What is expected: For the entries below, how many lines contain the word "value"? Reply with the number and nothing else.

◆ ◆ ◆ ◆

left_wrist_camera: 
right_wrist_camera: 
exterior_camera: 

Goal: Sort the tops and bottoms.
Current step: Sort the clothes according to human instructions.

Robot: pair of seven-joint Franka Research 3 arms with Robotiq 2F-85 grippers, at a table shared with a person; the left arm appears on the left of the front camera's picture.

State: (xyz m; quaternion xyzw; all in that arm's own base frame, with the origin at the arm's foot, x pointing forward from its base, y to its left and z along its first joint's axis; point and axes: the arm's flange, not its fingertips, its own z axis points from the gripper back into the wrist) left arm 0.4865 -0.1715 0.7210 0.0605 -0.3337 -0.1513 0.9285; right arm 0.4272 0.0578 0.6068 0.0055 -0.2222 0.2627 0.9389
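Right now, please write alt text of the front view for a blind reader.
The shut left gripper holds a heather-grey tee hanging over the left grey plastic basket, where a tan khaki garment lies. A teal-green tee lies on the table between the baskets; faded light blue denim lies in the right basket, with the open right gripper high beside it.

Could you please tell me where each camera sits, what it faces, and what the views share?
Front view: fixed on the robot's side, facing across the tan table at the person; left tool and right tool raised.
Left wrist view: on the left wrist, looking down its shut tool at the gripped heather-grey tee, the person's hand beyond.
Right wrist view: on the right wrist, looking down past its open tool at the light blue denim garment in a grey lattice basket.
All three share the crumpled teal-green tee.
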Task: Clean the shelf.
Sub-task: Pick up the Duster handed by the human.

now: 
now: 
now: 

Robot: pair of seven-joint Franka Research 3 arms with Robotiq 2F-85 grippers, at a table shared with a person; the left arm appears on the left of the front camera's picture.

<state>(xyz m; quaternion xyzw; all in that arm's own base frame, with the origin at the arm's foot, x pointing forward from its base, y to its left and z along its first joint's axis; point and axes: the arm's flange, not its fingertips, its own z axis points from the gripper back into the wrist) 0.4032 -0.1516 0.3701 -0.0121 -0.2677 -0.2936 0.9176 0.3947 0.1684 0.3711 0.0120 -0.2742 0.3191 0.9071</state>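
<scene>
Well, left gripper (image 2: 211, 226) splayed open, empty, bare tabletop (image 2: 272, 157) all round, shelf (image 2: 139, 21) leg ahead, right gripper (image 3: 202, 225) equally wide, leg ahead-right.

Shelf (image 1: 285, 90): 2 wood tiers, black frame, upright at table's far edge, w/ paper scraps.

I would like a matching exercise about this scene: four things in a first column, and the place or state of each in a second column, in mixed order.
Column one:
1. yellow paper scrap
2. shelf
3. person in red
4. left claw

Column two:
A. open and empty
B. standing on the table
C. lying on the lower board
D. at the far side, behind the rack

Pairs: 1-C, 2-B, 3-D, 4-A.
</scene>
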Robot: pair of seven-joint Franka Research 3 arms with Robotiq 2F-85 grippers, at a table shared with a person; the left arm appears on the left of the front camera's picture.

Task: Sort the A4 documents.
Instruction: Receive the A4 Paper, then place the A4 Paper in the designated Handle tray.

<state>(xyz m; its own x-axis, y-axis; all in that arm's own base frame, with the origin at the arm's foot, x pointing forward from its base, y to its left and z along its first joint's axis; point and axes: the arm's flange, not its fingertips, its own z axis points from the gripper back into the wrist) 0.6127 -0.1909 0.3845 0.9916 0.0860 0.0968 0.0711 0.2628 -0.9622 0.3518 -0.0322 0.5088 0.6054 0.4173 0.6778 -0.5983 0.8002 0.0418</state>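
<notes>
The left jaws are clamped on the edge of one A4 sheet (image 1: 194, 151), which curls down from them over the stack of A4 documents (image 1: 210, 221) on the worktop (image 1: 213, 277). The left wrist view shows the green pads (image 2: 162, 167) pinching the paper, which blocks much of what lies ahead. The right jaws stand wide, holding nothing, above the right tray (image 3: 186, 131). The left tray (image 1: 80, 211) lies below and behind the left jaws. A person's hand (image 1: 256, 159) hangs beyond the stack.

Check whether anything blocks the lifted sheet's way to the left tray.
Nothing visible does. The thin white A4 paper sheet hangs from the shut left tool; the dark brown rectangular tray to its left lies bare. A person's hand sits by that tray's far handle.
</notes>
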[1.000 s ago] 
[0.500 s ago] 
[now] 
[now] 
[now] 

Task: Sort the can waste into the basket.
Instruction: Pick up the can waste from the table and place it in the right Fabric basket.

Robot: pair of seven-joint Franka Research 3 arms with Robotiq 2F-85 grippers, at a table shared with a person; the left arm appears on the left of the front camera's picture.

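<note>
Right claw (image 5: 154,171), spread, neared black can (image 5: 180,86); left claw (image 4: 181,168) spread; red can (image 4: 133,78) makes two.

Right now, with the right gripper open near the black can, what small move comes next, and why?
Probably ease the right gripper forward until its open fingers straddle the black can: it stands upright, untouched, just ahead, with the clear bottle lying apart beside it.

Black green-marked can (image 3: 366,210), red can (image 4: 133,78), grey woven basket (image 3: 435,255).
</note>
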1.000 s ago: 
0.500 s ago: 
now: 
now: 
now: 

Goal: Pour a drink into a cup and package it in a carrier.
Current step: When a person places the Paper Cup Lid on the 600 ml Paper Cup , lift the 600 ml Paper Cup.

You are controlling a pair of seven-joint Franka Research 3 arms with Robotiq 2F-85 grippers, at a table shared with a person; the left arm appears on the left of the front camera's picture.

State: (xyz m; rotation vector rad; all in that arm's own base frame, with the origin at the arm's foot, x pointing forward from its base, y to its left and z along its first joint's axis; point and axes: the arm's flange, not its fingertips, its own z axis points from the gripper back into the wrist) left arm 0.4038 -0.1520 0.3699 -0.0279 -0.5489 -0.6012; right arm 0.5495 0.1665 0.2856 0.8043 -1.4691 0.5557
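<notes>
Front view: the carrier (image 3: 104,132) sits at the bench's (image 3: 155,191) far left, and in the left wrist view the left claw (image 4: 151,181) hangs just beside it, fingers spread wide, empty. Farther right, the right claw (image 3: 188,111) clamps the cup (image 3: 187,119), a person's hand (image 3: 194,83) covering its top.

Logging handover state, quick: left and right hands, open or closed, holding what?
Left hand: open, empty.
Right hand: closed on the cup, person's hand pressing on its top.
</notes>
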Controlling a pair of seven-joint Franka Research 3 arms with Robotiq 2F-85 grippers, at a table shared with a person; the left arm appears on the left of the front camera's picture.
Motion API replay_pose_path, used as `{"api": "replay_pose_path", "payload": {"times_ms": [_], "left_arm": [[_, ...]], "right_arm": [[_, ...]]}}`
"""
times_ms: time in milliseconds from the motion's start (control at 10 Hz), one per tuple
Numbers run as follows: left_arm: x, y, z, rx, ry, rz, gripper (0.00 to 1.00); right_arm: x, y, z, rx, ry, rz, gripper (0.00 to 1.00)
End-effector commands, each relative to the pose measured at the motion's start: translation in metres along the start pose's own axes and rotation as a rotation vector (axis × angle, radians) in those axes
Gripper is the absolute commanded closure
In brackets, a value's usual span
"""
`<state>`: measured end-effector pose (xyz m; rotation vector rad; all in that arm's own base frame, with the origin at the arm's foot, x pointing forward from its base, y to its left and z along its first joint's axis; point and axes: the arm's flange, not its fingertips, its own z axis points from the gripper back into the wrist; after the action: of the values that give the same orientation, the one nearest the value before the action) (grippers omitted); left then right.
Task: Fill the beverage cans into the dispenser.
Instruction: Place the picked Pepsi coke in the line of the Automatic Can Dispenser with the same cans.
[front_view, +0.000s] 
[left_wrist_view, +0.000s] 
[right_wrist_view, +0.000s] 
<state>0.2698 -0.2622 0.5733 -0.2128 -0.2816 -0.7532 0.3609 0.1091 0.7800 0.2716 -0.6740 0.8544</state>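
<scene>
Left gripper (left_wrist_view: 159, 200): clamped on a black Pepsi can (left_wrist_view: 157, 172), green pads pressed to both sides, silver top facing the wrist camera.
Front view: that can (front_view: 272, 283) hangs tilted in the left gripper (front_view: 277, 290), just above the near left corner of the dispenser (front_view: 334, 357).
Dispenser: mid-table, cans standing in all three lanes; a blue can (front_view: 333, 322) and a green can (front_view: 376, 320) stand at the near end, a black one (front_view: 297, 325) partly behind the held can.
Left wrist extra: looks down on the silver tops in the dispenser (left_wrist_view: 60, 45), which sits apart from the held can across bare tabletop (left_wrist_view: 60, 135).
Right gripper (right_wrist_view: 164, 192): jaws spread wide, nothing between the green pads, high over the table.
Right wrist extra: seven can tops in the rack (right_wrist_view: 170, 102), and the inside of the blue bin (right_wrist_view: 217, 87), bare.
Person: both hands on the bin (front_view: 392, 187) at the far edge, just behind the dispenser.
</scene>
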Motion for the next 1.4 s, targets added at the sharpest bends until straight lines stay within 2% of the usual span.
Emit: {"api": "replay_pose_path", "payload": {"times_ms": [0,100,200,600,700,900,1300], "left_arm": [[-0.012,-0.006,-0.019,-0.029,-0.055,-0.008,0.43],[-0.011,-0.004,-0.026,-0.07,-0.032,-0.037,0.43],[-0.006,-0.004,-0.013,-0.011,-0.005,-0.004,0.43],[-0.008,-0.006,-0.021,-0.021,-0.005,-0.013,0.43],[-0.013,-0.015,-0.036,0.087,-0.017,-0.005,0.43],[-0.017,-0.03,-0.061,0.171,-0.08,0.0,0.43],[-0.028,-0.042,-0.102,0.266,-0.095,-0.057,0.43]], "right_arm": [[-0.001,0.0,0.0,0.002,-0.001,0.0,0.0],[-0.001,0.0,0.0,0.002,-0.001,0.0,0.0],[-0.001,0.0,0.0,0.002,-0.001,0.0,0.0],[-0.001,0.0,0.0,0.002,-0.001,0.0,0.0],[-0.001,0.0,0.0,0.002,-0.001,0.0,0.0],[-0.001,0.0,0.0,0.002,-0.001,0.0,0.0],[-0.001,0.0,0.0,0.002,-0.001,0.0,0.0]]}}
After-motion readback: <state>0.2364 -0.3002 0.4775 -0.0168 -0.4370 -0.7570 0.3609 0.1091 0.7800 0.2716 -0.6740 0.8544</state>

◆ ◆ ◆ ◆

Written response: 2